Northern blot analysis of clhAB₂ transcription. B. anthracis Sterne, its lytSR mutant derivative (lytSR), and the lytSR complementation strain (comp) were grown in the presence (+Glu) or absence (−Glu) of 35 mM glucose, and RNA was collected at 2, 6, and 12 h. Portions (5 μg) of samples were separated in a 1.0% formaldehyde-agarose gel, transferred to a nylon membrane, and hybridized to DIG-labeled probes derived from the clhB₂ gene. An ethidium bromide-stained gel of the RNA used in these experiments is also shown as a loading control.

FIG. 3.

Northern blot analysis of lrgAB transcription. B. anthracis Sterne, its lytSR mutant derivative (lytSR), and the lytSR complementation strain (comp) were grown in the presence (+Glu) or absence (−Glu) of 35 mM glucose, and RNA was collected at 2, 6 and 12 h. Portions (5 μg) of samples were separated in a 1.0% formaldehyde-agarose gel, transferred to a nylon membrane, and hybridized to DIG-labeled probes derived from the lrgB gene. An ethidium bromide-stained gel of the RNA used in these experiments is also shown.

FIG. 4.

Δψ-mediated control of lrgAB and chlAB₂ transcription.

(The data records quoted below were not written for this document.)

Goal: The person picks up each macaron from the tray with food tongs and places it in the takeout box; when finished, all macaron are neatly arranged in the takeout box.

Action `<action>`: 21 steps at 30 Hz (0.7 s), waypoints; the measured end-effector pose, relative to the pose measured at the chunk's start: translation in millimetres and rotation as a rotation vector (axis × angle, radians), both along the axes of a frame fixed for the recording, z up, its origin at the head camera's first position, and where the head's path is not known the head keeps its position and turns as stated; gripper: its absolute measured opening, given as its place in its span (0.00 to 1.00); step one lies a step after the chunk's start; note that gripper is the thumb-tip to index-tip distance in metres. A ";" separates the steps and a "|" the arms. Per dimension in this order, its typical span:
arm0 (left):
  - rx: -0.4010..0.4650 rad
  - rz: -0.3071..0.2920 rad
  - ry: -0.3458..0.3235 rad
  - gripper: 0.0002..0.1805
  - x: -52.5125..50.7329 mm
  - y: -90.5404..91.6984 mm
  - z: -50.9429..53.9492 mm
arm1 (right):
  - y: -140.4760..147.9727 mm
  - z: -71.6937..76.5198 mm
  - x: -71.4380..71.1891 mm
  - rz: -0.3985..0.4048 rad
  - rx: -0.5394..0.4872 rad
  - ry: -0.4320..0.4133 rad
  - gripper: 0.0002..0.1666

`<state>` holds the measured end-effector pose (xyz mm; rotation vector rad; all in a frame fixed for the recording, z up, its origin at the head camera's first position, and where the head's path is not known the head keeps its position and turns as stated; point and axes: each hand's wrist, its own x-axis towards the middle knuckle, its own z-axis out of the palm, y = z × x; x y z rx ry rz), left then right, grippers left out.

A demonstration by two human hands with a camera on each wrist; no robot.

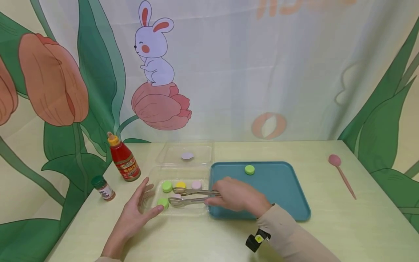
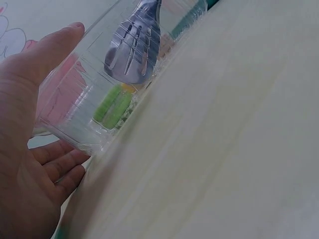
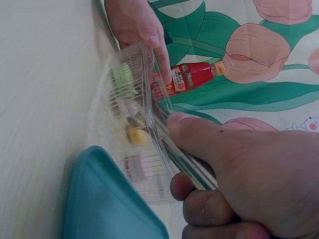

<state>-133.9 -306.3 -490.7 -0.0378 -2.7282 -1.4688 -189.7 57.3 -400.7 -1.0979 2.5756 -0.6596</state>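
My right hand (image 1: 237,194) grips metal tongs (image 1: 199,192) and holds them over a clear plastic container (image 1: 203,210). The tips of the tongs stand apart, with a pale pink macaron (image 1: 177,196) between them in the head view. Whether they touch it I cannot tell. Also in the container are two green macarons (image 1: 167,186), a yellow macaron (image 1: 181,185) and another pink macaron (image 1: 196,185). My left hand (image 1: 135,213) is spread at the container's left side, its thumb reaching over the near left corner and its fingers along the outer wall.
A blue tray (image 1: 278,196) bearing one green macaron (image 1: 250,170) stands right of the container. The open lid (image 1: 204,154) lies behind it. A red sauce bottle (image 1: 126,160) and a spice jar (image 1: 105,190) stand left. A pink spoon (image 1: 342,174) lies far right.
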 end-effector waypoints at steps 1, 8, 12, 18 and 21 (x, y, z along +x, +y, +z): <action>0.001 -0.001 -0.001 0.63 -0.1 -0.3 0.1 | -1.1 0.3 0.1 -0.004 0.007 0.000 0.25; 0.007 -0.005 0.003 0.63 -0.7 -2.4 -1.2 | -5.9 2.4 2.3 -0.029 0.036 -0.007 0.21; 0.006 -0.008 0.011 0.63 -1.2 -3.0 -1.8 | -6.4 2.6 2.2 -0.037 0.045 -0.017 0.19; 0.007 -0.012 0.019 0.63 -1.2 -4.4 -3.0 | -3.6 0.4 1.9 -0.035 0.046 -0.010 0.20; 0.008 -0.014 0.023 0.63 -1.3 -4.8 -3.1 | -0.2 1.4 2.6 -0.033 0.016 -0.024 0.20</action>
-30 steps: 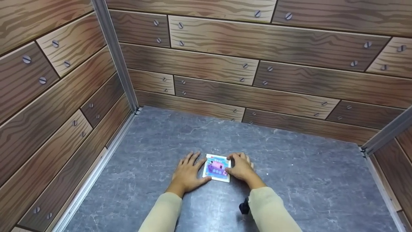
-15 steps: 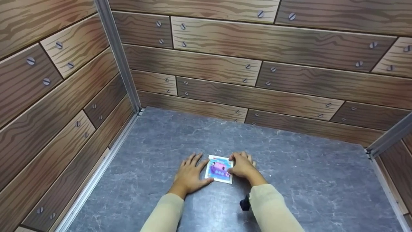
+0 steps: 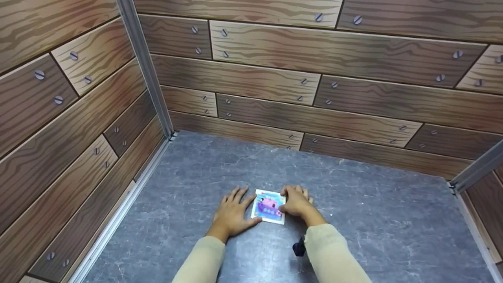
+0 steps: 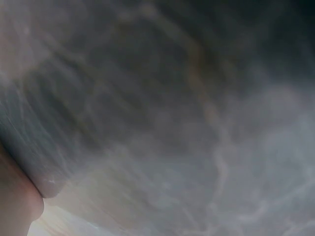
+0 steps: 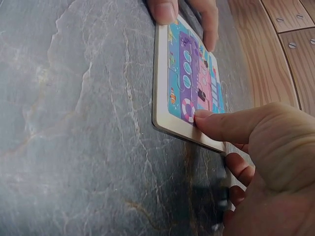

B. anthracis Sterne, its lytSR mutant derivative (lytSR), and the lytSR complementation strain (comp) were grown without glucose for 6 h and treated with gramicidin or CCCP for 15 min prior to RNA isolation. Portions (5 μg) of samples were separated in a 1.0% formaldehyde-agarose gel, transferred to a nylon membrane, and hybridized to DIG-labeled probes derived from the lrgB gene (a) or the clhB₂ gene (b). An ethidium bromide-stained gel of the RNA used in these experiments is also shown.

FIG. 5.

Stationary-phase survival assays. B. anthracis Sterne (squares), its lrgAB mutant derivative (a and b, triangles), the lrgAB complementation strain (a and b, circles), its clhAB₂ mutant derivative (c and d, diamonds), and the clhAB₂ complementation strain (c and d, circles) were grown in the presence (open symbols) or absence (solid symbols) of 35 mM glucose, and samples were removed and assayed to determine the optical density (OD₆₀₀ [a and c]) and cell viability (log CFU/ml [b and d]). The data presented are representative of three independent experiments. Additional replicates are presented in Fig. S2 in the supplemental material.

FIG. 6.

Microscopic examination of cell viability. Fluorescence microscopy using Live/Dead BacLight staining of the B. anthracis Sterne, its lrgAB mutant, its clhAB₂ mutant derivative, and the clhAB₂ complementation strain after incubation in NZY broth for 48 h. Red staining is indicative of dead or damaged cells, while green staining indicates live cells.

FIG. 7.

Impact of lrgAB and clhAB₂ mutations on sporulation. B. anthracis Sterne, lrgAB mutant, clhAB₂ mutant, clhAB₂ complementation strain KB6050 (comp), and spo0A mutant were grown in Schaeffer's medium. After 48 h of incubation at 37°C, dilutions were spread on BHI agar before and after heat treatment at 65°C for 30 min. The sporulation efficiency was calculated as the ratio of the number of spores to the number of viable cells for each strain.